• [Problem to work on]: Read through the lines below and copy the ones holding the string "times".

• [Listed entries]:
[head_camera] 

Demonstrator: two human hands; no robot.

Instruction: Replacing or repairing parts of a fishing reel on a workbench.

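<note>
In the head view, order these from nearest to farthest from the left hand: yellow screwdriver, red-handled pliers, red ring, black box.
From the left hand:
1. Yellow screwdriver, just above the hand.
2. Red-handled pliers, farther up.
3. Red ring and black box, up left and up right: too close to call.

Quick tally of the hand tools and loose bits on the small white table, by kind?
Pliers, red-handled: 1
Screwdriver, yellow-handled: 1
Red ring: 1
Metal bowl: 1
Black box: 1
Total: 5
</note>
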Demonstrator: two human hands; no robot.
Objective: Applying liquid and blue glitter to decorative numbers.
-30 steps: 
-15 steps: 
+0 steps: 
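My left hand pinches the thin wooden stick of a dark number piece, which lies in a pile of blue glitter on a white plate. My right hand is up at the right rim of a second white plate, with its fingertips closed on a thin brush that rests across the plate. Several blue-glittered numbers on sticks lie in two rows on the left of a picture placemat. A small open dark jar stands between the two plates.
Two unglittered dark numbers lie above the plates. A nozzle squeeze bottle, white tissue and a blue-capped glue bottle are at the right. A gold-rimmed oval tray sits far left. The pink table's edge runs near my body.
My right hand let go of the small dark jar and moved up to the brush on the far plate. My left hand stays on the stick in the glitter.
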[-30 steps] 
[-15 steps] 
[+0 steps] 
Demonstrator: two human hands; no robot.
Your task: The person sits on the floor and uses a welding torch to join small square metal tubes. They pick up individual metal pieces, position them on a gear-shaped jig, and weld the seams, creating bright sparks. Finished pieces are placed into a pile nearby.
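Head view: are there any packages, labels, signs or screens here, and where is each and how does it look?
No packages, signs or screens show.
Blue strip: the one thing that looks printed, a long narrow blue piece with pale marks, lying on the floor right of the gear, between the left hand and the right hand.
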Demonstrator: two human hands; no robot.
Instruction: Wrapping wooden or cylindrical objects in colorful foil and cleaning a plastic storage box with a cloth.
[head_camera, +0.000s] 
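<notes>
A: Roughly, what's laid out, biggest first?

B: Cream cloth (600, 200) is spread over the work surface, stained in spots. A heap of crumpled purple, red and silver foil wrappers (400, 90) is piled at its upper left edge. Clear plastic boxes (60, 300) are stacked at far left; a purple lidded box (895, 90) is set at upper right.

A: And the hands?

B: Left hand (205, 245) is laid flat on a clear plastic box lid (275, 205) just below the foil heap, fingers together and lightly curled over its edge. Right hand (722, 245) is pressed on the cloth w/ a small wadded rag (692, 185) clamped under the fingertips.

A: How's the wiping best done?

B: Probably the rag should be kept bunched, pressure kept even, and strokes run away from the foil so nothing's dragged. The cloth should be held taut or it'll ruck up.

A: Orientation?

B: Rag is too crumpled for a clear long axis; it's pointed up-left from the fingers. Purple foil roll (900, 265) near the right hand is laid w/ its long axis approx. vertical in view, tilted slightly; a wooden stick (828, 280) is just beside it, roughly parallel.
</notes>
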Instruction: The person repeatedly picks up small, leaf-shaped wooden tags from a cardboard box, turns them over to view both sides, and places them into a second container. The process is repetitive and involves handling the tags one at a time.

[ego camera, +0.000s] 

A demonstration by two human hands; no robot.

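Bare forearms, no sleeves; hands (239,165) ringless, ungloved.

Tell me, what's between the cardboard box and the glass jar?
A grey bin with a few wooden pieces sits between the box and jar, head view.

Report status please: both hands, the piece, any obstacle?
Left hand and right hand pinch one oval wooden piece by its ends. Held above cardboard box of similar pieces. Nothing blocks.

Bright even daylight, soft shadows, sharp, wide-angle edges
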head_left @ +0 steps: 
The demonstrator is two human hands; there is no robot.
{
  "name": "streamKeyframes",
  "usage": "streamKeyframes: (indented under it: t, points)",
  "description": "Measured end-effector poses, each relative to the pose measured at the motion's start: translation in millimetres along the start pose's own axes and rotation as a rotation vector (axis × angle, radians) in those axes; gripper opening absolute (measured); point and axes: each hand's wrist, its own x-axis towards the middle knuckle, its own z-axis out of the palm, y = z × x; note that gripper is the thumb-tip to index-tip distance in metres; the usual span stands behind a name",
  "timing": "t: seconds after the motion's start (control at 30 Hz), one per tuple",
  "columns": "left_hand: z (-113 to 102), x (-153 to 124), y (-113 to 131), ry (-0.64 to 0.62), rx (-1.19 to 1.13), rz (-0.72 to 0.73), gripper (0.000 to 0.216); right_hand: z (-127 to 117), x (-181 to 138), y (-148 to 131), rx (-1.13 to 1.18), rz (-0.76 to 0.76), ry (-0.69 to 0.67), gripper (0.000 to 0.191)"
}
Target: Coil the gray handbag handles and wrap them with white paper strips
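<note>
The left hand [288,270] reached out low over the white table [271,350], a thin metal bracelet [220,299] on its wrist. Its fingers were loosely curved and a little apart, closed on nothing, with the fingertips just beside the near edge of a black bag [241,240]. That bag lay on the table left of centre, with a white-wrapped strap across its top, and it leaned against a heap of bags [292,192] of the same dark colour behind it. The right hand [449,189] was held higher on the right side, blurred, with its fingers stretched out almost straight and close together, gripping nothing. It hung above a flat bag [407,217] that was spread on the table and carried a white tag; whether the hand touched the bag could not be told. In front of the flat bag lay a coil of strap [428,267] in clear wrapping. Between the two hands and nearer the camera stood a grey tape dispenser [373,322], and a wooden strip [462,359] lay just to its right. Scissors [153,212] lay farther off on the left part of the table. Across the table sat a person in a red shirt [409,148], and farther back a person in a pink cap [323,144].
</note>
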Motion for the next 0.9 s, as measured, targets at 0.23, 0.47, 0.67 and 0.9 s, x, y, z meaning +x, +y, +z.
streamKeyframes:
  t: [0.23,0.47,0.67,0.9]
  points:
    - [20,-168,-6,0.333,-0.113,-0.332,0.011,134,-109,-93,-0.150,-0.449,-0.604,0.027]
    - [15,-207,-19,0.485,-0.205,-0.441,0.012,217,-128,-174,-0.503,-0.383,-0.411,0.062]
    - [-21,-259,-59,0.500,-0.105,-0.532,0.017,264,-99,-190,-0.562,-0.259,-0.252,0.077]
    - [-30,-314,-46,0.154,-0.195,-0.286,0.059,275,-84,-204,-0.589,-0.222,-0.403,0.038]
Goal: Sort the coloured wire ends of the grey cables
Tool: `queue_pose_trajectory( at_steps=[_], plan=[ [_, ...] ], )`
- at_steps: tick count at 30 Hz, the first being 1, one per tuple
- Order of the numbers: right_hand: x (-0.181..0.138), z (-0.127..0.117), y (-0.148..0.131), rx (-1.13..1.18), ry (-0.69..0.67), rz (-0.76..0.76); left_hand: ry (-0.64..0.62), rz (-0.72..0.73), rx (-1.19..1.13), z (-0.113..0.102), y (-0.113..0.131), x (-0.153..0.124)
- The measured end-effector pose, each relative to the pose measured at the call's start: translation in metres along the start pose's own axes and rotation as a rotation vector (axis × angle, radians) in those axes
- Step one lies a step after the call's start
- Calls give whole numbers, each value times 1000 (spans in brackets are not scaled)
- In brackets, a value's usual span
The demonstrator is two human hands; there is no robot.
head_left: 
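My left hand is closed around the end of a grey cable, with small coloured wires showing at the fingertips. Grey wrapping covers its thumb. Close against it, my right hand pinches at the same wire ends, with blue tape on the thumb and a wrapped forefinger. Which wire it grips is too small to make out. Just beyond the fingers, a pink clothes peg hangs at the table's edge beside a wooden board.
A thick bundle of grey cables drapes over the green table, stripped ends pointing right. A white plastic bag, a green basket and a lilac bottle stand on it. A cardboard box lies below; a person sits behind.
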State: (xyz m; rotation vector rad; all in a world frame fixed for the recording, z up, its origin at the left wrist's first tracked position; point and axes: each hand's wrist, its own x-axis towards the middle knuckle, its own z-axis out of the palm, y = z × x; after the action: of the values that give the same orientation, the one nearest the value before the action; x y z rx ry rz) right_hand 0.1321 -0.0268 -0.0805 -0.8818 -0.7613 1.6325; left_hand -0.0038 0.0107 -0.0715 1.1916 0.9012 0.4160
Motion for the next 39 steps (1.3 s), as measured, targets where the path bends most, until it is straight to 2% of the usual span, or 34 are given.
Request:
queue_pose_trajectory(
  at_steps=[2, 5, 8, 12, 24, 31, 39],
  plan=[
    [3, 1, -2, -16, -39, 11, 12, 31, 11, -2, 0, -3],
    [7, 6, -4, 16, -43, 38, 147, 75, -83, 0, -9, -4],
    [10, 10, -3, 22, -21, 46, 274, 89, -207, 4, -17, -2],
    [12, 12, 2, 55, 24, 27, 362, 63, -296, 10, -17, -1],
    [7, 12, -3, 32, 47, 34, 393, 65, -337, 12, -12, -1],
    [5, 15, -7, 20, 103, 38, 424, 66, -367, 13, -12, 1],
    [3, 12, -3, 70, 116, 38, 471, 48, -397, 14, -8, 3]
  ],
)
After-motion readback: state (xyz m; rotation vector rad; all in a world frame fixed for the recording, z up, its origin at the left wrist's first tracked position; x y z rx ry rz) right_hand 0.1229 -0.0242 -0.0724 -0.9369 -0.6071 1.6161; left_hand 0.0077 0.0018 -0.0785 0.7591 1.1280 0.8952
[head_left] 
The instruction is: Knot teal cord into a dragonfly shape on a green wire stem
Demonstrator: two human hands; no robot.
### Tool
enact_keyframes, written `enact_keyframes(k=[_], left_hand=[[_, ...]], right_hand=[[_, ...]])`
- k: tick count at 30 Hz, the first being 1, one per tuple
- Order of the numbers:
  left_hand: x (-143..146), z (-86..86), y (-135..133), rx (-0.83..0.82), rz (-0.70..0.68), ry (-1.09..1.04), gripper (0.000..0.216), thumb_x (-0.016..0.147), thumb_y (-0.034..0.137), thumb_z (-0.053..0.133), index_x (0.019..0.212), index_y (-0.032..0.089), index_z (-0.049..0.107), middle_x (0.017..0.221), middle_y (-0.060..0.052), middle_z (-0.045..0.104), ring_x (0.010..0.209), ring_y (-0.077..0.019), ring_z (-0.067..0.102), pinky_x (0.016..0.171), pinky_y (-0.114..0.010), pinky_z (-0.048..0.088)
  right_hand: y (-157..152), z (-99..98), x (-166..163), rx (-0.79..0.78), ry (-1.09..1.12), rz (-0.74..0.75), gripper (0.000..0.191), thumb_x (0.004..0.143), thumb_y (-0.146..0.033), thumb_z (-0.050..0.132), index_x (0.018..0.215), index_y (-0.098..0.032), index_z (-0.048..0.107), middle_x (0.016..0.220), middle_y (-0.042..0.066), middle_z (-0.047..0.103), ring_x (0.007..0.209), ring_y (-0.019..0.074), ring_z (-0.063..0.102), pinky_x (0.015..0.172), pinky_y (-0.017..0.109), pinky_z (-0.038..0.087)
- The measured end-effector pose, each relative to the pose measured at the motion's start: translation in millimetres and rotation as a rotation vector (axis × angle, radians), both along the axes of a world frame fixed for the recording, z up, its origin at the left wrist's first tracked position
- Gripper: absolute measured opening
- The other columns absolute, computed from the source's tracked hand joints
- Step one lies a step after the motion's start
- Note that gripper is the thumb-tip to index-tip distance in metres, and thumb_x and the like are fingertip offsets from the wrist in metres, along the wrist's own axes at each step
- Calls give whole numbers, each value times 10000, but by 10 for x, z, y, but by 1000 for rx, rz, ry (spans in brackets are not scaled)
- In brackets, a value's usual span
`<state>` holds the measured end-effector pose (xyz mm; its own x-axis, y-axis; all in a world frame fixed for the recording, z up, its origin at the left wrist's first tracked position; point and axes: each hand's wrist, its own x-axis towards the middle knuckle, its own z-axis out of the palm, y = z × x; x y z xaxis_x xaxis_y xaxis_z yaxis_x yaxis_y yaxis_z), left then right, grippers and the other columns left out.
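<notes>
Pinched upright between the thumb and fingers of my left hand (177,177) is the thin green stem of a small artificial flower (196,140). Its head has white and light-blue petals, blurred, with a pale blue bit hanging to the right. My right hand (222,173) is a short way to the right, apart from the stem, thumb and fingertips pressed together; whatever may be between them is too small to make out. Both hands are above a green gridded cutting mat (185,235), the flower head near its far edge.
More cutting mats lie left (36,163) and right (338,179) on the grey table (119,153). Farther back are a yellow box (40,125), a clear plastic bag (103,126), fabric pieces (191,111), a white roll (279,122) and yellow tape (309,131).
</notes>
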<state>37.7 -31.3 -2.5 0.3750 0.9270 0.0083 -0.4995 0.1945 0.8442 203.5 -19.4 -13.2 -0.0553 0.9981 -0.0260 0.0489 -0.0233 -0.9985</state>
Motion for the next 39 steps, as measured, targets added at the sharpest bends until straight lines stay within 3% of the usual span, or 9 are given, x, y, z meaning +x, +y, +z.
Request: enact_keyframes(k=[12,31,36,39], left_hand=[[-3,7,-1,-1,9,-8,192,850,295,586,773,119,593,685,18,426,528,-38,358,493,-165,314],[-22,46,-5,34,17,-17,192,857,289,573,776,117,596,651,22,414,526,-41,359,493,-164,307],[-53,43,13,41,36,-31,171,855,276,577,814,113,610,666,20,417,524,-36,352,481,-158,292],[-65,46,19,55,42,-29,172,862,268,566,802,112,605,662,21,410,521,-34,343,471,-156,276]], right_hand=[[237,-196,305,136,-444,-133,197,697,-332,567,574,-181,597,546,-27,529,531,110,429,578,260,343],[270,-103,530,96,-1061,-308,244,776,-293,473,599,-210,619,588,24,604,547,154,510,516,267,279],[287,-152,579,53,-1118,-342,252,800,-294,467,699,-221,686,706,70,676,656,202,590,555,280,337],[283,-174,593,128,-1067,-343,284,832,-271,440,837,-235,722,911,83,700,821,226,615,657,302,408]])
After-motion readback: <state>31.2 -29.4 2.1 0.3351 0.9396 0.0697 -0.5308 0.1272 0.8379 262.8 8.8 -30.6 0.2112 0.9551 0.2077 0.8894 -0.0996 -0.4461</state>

• [Exercise solution]:
- Calls give whole numbers, each value times 1000 (spans in brackets are not scaled)
- Calls give whole numbers, each value times 10000, but by 10 for x, z, y, but by 1000 for rx, rz, ry (spans in brackets are not scaled)

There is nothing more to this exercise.